## BRIEF
From the records below, transcribe exactly the lines that begin at the line with "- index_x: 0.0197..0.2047" and end at the line with "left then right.", both included.

Data extracted from a collection:
= Beginning of Section =
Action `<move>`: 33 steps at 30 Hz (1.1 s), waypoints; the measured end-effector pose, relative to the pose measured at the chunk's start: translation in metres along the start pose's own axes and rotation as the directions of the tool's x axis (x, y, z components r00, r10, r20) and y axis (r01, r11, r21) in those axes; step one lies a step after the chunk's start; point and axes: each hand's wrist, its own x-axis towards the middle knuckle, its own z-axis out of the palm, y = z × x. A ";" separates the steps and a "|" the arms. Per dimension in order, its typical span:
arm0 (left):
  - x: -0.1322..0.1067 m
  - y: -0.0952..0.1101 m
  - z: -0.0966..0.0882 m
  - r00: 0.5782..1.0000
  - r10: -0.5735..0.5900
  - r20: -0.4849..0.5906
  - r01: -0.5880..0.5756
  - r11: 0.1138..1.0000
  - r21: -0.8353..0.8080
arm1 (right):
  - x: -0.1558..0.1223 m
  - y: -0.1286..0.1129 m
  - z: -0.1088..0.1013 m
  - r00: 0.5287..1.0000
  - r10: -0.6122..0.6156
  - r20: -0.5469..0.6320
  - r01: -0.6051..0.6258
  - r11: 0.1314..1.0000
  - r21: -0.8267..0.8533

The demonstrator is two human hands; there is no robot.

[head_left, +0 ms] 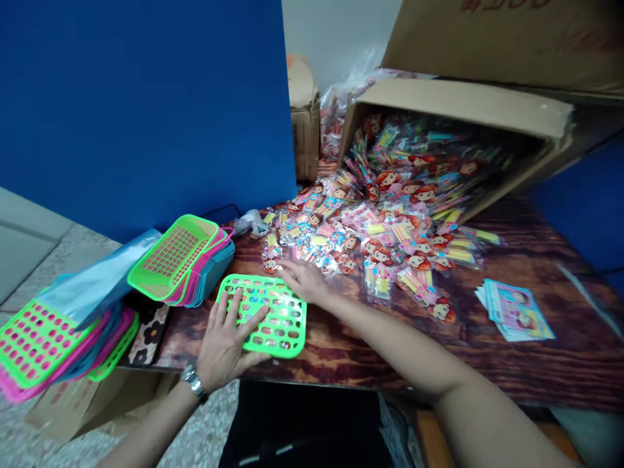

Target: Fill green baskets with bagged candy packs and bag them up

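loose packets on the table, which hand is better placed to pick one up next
Likely the right hand: it is at the far right corner of the green tray, close to the nearest packets. The left hand lies spread over the tray's left part, farther from them.

Blue panel [146,97], plain, behind left part of surface [351,364], dark wood-grain. Small brown carton [306,140], just beside panel's right edge. Large carton [511,45], printed lettering, upper right. Flower-patterned item [153,331], flat, surface's left end. Speckled floor [207,429], below, lower left.
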 end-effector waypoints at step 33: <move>-0.013 -0.011 0.002 0.996 0.076 -0.054 -0.071 0.993 0.092 | -0.007 -0.043 -0.008 0.922 -0.365 0.126 0.385 0.844 -0.373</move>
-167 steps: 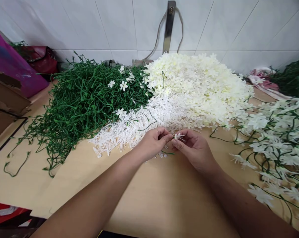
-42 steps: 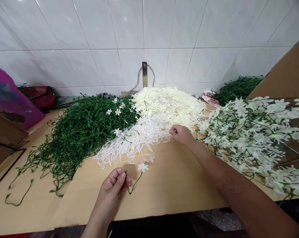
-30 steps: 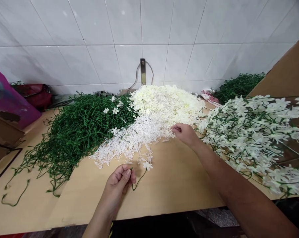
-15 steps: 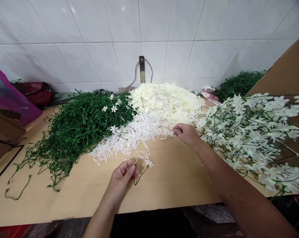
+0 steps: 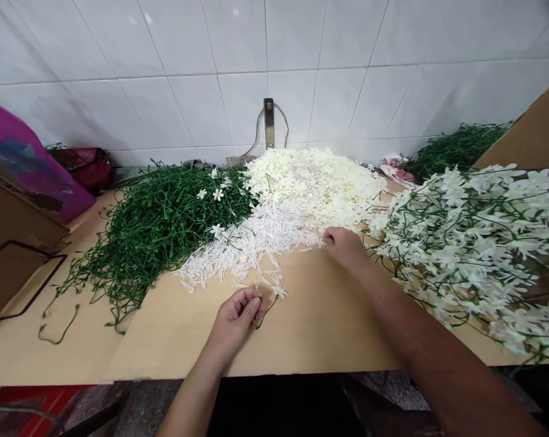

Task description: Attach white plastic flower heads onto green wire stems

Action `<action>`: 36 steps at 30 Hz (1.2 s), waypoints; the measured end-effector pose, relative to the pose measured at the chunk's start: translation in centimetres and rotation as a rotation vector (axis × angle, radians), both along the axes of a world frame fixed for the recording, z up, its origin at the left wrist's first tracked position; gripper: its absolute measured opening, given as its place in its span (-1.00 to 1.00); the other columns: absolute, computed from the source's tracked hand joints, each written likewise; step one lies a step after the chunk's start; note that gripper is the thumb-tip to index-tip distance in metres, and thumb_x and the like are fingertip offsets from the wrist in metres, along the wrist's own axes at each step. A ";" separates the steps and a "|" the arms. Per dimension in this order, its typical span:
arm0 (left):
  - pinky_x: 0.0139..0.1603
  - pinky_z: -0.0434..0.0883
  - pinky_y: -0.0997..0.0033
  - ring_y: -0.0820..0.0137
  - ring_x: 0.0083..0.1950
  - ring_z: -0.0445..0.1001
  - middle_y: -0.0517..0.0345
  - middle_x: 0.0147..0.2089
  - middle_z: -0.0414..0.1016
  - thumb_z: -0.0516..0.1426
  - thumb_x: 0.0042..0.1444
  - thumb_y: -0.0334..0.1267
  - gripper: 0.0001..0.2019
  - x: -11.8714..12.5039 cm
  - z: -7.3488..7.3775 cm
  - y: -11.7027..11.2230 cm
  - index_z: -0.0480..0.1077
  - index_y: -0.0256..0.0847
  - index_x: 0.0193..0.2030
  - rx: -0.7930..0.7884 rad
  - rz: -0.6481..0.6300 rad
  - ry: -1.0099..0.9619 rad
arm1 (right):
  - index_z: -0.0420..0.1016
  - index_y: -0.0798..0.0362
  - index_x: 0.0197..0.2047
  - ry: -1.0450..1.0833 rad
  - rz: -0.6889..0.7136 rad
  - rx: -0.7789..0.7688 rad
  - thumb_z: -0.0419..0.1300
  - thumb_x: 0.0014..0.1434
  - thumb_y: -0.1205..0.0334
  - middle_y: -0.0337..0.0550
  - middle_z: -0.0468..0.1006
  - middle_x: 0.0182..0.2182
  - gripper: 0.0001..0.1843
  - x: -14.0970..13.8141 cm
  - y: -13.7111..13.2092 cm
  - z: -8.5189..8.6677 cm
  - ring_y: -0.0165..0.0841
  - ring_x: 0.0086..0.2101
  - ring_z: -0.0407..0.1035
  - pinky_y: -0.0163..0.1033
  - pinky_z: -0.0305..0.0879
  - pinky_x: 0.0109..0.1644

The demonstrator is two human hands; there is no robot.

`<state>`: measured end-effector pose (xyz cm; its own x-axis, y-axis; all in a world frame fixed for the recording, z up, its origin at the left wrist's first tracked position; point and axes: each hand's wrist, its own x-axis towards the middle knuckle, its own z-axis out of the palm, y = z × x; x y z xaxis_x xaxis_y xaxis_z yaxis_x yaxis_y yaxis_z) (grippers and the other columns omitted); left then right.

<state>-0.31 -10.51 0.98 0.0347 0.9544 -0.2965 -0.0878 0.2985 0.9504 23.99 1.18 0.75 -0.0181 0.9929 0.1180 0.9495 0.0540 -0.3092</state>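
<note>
My left hand (image 5: pixel 240 312) is closed in a pinch on a thin green artificial stem (image 5: pixel 268 312), low over the cardboard. A white flower (image 5: pixel 279 291) sits on the stem's far end. My right hand (image 5: pixel 346 247) is closed at the right tip of the heap of slim white plastic pieces (image 5: pixel 274 227), just below the pile of loose white petals (image 5: pixel 320 182). Its fingertips are bunched, and what lies between them is hidden. To the left spreads a tangled heap of green stems (image 5: pixel 174 218) with a few white flowers on it.
Finished-looking white flowers on stems (image 5: pixel 466 237) form a large pile at the right, beside a cardboard box (image 5: pixel 534 133). At the left are a purple bag (image 5: pixel 42 164), a dark red pouch (image 5: pixel 85 167) and a loose stem (image 5: pixel 60 334). White tiles (image 5: pixel 238 109) rise behind.
The camera view has shifted, so most things appear a little further right. Both hands keep nearly the same places over the cardboard, the left one still pinching the stem.
</note>
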 end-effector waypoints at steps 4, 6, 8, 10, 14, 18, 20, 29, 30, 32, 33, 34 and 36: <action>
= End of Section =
## ANSWER TO THIS TASK
  - index_x: 0.0197..0.2047
  - ry: -1.0450..1.0833 rad
  - rz: -0.6889..0.7136 rad
  - rx: -0.7789..0.7688 rad
  - thumb_z: -0.0419..0.1300
  - thumb_x: 0.0014..0.1434
  - thumb_y: -0.1205..0.0334
  - middle_y: -0.0337..0.0550
  - middle_z: -0.0468..0.1006
  - middle_x: 0.0182..0.2182
  - gripper: 0.0001..0.1843
  - x: -14.0970..13.8141 cm
  - y: -13.7111..13.2092 cm
  - z: -8.5189..8.6677 cm
  - ring_y: -0.0165..0.0841
  - ring_x: 0.0086..0.2101
  - ring_z: -0.0407..0.1035
  - pinky_y: -0.0163..0.1033
  - pinky_z: -0.0305..0.0879
  - pinky_x: 0.0109..0.1644

The demonstrator is two human hands; there is no robot.

`<state>`: measured end-effector pose (xyz cm; its own x-axis, y-axis; all in a world frame fixed for the recording, z up, its origin at the left wrist's first tracked position; point and axes: each hand's wrist, its own x-axis towards the middle knuckle, its own z-axis out of the palm, y = z × x; x y z xaxis_x xaxis_y xaxis_z yaxis_x yaxis_y yaxis_z) (grippers and the other columns omitted); left then right.

What appears above is the complete answer to the exercise.